Create a gist now

Instantly share code, notes, and snippets.

What would you like to do?
On "Understanding Sources of Inefficiency in General-Purpose Chips"
My problems with the paper:
- There is no comparison of resulting video quality. The amount of encode time (and power
expended) to produce a H.264 bit stream *dramatically* depends on the desired quality level;
e.g. for x264 (state of the art SW encoder, already in 2010 when the paper was written), the
difference between the fastest and best quality settings is close to 2 orders of magnitude
in both speed and power use. This is not negligible!
[NOTE: This is excluding quality-presets like "placebo", which are more demanding still.

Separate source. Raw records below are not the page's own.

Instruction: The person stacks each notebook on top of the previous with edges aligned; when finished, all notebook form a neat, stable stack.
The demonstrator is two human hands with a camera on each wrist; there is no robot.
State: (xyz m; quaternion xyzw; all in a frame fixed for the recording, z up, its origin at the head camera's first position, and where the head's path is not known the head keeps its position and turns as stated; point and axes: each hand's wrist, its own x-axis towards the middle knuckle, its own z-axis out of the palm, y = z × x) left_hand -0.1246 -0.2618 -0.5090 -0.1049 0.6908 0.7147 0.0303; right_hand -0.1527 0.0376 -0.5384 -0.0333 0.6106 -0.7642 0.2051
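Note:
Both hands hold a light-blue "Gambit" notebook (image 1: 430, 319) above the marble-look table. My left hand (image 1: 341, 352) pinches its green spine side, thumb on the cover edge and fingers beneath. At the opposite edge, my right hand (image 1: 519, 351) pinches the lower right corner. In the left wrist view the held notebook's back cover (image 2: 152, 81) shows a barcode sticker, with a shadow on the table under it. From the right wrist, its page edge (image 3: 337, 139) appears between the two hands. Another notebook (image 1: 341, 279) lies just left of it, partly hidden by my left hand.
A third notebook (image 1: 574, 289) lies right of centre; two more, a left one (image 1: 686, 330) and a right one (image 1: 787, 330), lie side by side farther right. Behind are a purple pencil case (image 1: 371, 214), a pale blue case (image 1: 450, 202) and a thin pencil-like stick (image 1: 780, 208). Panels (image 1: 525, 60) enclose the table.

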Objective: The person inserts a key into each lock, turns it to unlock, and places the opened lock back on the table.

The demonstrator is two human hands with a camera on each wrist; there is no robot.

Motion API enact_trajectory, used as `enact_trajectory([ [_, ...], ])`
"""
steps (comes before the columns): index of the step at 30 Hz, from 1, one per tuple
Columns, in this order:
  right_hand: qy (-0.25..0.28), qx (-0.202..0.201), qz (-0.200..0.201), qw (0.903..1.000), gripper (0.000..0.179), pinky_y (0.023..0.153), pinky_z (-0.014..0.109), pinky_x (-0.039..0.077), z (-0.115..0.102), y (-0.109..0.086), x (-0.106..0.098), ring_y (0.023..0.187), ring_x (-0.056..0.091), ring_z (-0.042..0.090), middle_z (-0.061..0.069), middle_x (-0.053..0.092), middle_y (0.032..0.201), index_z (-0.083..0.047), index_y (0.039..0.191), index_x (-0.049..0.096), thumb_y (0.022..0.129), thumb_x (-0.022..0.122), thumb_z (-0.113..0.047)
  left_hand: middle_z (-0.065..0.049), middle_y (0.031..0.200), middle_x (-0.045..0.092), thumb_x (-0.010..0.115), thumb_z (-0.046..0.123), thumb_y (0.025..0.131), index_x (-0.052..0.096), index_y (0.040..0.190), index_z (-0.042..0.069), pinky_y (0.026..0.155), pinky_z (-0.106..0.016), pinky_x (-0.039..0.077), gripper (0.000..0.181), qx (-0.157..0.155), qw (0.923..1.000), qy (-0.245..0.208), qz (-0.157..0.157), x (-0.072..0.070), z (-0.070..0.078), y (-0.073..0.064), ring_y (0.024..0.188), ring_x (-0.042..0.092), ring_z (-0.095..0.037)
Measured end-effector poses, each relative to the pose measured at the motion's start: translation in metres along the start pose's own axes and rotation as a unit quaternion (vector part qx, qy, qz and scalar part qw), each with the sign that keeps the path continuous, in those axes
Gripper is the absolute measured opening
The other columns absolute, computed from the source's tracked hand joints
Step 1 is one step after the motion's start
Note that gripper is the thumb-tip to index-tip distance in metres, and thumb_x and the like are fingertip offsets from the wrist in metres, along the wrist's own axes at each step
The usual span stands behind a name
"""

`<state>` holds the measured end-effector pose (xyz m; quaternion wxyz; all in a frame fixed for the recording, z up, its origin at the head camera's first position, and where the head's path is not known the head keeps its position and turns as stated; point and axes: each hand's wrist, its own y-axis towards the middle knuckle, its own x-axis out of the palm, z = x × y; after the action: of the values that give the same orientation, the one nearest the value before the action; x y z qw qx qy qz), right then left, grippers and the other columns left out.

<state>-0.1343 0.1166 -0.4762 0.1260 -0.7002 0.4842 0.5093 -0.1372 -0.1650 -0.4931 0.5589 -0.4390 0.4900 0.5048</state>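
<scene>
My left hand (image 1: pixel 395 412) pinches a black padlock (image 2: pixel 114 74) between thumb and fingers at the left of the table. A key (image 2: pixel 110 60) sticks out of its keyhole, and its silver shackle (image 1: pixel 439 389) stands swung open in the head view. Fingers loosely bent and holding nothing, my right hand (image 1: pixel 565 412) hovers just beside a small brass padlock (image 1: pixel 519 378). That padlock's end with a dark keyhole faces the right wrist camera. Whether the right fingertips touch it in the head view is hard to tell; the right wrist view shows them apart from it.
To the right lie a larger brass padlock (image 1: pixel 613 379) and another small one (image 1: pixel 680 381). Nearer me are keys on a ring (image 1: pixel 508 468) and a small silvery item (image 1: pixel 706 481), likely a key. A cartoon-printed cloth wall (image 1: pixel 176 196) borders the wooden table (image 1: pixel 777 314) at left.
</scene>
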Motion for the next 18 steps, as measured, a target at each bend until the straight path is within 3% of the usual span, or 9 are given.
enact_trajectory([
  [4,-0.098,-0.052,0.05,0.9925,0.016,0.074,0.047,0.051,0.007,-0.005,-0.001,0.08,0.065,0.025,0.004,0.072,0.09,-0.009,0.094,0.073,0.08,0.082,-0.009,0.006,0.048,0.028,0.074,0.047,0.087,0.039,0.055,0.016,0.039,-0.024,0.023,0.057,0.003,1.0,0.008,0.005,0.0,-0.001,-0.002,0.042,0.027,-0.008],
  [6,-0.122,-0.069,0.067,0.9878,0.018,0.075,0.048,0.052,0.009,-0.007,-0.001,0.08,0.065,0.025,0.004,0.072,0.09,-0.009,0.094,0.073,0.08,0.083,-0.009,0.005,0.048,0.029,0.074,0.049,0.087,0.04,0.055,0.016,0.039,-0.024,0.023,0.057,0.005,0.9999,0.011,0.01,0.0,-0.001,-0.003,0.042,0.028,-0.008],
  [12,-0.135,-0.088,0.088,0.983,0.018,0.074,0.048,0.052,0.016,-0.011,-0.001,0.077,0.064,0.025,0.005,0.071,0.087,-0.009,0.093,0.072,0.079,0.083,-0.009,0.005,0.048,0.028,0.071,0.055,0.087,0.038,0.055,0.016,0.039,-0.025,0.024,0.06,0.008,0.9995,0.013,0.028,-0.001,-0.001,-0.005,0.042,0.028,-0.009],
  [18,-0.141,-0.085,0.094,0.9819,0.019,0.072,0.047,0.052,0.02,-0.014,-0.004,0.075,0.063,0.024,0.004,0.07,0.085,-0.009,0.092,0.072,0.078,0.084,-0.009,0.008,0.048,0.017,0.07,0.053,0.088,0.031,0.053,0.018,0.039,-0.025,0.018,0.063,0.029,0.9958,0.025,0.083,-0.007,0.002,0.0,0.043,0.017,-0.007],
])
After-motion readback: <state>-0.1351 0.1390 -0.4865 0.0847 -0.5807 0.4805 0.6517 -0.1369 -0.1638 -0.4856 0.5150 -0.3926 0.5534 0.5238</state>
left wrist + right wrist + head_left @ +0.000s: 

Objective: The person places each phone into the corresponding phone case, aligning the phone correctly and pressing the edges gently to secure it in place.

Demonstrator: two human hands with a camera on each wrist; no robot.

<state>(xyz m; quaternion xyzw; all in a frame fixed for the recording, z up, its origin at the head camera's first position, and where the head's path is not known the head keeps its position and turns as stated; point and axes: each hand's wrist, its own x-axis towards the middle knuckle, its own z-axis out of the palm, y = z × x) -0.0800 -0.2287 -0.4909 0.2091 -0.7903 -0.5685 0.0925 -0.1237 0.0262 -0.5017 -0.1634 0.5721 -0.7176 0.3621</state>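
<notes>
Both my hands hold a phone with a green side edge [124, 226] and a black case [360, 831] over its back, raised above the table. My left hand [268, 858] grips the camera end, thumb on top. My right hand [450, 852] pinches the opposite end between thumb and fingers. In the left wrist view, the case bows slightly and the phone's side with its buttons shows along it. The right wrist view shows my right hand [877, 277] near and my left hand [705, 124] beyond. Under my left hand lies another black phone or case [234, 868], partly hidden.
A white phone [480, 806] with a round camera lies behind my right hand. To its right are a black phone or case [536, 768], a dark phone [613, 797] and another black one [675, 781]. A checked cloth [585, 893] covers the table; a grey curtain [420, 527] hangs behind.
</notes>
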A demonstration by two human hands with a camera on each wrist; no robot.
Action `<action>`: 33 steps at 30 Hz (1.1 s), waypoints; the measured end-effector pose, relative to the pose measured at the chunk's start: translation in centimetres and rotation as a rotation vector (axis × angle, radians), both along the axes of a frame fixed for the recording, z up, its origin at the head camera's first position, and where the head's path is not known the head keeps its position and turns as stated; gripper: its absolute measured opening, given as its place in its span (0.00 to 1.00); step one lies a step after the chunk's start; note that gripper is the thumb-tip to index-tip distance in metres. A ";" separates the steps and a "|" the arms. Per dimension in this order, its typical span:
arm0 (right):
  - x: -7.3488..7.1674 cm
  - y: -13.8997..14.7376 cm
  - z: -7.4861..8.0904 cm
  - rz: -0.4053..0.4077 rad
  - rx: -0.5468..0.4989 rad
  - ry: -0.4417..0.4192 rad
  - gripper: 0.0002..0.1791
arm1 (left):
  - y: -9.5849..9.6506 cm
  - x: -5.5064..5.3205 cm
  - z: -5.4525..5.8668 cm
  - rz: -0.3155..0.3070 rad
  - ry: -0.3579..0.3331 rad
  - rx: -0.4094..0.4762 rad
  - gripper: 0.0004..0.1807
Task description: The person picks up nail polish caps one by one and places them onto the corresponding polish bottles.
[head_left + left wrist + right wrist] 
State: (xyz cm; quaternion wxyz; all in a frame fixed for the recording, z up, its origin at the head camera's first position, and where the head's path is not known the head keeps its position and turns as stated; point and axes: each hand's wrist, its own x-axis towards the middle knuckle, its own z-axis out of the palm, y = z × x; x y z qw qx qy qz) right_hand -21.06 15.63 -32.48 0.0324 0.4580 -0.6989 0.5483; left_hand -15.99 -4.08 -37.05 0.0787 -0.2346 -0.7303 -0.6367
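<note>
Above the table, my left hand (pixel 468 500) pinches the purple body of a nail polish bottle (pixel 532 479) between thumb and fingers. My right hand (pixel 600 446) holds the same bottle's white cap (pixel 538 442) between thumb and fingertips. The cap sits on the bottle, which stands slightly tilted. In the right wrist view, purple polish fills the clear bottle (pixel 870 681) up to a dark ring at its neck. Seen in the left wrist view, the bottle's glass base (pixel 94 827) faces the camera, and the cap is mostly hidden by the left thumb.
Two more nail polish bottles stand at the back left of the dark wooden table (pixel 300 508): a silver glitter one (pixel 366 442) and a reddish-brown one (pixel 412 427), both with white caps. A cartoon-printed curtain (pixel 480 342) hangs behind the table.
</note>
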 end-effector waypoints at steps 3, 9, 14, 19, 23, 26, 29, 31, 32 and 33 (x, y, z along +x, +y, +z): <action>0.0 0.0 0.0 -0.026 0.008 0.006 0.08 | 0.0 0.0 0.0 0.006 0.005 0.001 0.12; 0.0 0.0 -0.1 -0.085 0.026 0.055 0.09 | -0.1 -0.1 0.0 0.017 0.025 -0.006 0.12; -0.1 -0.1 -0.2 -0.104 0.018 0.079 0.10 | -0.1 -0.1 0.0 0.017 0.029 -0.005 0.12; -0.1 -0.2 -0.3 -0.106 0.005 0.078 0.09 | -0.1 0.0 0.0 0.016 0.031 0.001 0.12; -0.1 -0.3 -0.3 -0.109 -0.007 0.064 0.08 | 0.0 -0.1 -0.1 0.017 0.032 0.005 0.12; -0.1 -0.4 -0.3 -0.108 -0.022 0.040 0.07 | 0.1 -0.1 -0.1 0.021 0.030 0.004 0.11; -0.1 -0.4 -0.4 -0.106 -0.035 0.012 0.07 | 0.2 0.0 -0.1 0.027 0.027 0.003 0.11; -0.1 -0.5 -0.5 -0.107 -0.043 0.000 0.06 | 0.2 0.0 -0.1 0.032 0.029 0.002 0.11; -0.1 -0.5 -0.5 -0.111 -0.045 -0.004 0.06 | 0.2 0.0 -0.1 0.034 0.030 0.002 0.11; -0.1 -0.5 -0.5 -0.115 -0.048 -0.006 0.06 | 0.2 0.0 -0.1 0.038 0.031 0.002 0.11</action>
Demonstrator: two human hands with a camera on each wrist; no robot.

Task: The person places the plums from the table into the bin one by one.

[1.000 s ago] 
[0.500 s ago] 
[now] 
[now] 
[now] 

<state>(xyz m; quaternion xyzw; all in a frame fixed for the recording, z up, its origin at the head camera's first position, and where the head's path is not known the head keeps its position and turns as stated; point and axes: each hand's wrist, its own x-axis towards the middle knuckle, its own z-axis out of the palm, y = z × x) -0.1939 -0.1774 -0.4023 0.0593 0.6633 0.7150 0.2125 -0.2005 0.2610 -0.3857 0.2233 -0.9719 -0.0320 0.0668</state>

Even just comparing between different settings usable for real-time encoding, we still have
at least an order of magnitude difference.]
- They have their encoder, which is apparently based on JM 8.6 (*not* a good encoder!), for
the SW implementation they use a H.264 encoder by Intel that I do not know (but running
on a P4 2.8GHz), and for the ASIC they have an ASIC from 2006. These are three different
impls, at three different quality targets, that are not accounted for in the paper.
- You can be fairly certain that the ASIC is targeting reasonable quality and using more or
less current algorithms. The same cannot be said for their solution; as a result, we do
know how perf/W improved from their changes, but we do not actually know
1. how the resulting perf/W actually compares against the ASIC
(resulting quality may be way worse, or better, we have no idea.)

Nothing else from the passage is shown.